Le président de la République m’a honoré en me nommant commandeur de l’ordre national du mérite de mon pays le 29 Septembre 2015 après l’inauguration de Kaléta le 28 septembre et c’est pour moi un honneur extraordinaire. Chaque fois que je rentre à la maison et que je vois le médaillon, je n’arrive pas à être tranquille dans ma tête parce qu’il est facile d’avoir un mérite mais difficile de le garder surtout quand on exerce une autorité qui est liée aux populations. Tant que c’est bon, vous êtes applaudis, mais dès qu’il y a un petit dérapage, on oublie que c’était bon.

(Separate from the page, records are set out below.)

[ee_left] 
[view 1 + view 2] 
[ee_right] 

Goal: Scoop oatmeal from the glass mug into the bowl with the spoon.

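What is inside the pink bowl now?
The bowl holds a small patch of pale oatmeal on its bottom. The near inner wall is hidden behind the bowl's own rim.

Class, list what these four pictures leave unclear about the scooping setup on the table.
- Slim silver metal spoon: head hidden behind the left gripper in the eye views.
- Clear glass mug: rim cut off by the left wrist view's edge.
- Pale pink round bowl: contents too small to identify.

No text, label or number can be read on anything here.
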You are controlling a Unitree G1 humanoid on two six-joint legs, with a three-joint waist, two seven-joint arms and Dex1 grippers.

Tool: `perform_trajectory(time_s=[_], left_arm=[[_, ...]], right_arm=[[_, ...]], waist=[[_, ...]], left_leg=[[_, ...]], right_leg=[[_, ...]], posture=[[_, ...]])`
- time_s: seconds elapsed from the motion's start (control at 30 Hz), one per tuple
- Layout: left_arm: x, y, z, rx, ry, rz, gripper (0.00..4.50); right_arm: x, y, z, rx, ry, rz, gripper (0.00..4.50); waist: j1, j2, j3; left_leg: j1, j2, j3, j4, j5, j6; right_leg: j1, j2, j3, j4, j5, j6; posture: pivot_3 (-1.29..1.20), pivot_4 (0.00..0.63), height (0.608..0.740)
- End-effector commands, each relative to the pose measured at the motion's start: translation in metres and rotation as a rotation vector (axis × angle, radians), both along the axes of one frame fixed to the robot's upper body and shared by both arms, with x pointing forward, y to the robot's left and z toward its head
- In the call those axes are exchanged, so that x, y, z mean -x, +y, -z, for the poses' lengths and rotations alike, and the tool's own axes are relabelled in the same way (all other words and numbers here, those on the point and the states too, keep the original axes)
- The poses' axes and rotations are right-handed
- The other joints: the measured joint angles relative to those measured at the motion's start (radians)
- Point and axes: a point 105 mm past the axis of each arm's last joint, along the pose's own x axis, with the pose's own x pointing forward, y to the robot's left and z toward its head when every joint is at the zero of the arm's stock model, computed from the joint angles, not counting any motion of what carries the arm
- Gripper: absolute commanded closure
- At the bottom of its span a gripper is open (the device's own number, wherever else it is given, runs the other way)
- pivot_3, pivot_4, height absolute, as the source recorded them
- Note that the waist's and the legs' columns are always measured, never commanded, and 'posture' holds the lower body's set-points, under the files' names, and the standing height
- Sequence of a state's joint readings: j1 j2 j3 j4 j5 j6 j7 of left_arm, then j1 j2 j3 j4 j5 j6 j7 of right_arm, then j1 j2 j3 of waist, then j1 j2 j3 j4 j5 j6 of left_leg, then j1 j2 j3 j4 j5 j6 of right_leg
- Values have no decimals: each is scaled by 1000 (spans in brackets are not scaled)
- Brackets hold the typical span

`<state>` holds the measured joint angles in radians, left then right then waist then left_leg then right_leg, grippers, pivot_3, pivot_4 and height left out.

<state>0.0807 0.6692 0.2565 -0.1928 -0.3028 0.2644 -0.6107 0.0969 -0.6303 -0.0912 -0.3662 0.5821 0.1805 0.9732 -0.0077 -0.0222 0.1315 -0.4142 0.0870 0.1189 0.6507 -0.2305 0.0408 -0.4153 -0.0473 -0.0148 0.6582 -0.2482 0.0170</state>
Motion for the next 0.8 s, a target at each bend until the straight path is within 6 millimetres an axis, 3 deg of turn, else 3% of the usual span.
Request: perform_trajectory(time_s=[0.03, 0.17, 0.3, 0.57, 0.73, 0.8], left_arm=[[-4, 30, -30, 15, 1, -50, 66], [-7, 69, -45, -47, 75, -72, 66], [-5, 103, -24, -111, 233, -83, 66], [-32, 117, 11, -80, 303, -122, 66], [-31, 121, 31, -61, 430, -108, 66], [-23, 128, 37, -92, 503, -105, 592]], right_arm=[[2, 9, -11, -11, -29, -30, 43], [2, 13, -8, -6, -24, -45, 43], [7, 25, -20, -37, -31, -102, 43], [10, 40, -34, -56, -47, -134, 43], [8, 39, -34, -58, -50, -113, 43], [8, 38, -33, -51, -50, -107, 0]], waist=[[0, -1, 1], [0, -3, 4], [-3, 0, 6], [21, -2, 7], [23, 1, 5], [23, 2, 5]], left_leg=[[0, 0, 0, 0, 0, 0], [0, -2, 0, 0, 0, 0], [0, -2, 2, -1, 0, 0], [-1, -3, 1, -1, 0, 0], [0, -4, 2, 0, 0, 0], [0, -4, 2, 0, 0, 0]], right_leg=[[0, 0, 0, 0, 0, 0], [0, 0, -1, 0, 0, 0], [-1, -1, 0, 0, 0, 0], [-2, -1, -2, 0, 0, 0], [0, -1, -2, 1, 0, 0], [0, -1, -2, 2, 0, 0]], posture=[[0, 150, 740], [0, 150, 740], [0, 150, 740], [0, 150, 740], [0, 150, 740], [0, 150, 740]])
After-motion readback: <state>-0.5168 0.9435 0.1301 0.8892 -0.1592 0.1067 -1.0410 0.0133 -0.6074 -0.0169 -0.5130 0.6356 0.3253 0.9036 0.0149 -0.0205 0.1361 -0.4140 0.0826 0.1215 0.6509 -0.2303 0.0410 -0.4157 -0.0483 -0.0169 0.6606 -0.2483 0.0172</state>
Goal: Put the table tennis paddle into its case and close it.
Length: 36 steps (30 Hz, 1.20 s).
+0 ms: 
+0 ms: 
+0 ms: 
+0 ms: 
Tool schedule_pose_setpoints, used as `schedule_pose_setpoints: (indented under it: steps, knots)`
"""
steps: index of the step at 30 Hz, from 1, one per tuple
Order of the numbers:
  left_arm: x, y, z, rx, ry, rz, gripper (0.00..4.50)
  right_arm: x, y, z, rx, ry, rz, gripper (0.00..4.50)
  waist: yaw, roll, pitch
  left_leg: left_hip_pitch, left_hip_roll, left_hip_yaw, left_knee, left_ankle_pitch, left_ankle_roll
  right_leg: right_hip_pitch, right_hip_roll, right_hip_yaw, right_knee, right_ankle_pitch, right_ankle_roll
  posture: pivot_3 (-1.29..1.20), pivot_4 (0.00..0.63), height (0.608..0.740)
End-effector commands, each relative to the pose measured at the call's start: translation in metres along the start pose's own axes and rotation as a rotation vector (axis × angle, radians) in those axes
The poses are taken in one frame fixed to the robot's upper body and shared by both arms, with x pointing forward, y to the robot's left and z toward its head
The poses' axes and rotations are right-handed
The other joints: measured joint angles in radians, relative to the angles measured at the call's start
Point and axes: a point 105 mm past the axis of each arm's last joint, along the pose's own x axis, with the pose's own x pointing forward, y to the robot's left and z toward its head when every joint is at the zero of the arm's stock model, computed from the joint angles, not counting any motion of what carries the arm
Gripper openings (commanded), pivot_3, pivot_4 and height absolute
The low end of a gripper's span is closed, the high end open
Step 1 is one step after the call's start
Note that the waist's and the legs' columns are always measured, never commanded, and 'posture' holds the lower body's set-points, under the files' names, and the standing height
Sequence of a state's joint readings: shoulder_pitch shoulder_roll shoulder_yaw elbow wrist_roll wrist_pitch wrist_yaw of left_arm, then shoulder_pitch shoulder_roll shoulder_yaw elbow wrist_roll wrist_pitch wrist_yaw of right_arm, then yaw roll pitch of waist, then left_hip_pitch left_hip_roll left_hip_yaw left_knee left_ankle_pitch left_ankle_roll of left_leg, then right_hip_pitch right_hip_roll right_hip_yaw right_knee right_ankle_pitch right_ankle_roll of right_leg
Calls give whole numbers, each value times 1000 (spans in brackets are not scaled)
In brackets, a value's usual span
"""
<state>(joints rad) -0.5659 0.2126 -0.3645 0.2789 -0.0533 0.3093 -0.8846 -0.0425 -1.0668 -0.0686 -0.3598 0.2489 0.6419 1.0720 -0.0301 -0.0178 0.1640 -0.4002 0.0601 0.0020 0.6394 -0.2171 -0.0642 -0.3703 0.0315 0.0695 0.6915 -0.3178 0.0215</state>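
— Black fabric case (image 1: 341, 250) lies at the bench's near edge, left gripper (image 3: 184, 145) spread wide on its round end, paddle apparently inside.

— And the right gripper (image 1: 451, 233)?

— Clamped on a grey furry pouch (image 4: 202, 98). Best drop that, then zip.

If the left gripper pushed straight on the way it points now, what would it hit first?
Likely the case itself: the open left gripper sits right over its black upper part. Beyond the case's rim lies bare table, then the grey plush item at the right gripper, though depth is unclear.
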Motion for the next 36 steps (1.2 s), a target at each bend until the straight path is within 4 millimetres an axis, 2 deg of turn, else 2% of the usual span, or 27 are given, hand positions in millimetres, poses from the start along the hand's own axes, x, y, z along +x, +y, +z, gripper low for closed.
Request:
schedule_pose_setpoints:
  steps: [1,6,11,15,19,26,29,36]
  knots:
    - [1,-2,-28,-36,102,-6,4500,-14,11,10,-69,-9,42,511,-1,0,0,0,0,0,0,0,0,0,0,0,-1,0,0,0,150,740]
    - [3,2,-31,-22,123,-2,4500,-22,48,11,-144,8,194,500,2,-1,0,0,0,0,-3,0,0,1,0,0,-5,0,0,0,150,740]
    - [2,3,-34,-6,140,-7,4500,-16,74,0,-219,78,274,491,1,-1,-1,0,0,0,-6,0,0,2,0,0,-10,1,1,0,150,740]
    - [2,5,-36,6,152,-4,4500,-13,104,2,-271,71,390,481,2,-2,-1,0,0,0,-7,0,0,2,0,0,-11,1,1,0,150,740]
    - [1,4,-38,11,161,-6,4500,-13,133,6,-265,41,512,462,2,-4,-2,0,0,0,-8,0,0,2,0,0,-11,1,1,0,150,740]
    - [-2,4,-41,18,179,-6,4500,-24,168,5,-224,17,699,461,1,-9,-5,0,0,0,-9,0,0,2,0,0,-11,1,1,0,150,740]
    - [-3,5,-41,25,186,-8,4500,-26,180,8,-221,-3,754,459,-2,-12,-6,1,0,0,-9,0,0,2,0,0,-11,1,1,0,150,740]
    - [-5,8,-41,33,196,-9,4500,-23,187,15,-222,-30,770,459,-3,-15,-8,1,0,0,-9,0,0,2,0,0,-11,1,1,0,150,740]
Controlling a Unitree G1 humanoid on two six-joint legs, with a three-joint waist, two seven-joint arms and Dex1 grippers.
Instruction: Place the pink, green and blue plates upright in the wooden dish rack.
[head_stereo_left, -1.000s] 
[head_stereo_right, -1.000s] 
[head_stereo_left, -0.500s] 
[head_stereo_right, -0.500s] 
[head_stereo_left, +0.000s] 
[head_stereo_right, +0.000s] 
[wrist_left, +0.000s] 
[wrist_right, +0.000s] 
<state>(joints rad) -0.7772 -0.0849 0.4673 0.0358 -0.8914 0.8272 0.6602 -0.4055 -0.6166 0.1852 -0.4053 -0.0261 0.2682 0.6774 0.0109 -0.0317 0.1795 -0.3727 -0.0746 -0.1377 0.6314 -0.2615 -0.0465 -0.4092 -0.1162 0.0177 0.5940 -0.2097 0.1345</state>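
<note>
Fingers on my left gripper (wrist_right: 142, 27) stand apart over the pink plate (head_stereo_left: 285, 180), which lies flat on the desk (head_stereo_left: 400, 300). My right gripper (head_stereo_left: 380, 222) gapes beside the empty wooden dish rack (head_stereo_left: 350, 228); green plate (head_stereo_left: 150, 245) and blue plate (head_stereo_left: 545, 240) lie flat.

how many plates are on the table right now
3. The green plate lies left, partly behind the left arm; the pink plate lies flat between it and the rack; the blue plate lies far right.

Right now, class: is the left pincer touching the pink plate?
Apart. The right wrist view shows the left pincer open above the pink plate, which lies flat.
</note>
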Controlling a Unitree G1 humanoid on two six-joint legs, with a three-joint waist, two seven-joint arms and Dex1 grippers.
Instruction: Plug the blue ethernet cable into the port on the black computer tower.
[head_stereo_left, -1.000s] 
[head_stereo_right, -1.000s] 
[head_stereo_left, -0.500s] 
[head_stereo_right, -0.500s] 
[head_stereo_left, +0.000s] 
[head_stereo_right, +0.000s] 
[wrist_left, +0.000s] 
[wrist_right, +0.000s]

Cela maintient ma conscience en état d’éveil et d’imagination pour faire progresser la mission qui m’a été confiée à savoir électrifier toute la Guinée et donner de l’eau à toute la population guinéenne. C’est un objectif très ambitieux, mais je pense qu’avec notre engagement volontariste et le soutient du président de la République, nous sommes sûrs et certains que nous atteindrons nos objectifs. Etre commandeur de l’ordre national me fait un grand plaisir, je ne voulais pas trop en parler mais on m’a fait savoir que c’est un mérite national qui ne doit pas être caché. C’est pourquoi dans mon bureau se trouve la copie du décret du président de la République ; le médaillon, lui, est dans ma chambre. C’est un plaisir pour moi que mes enfants le voient et soient fiers de leur papa. Cette fierté me donne davantage de force pour mériter la confiance que le président de la République a placé en moi.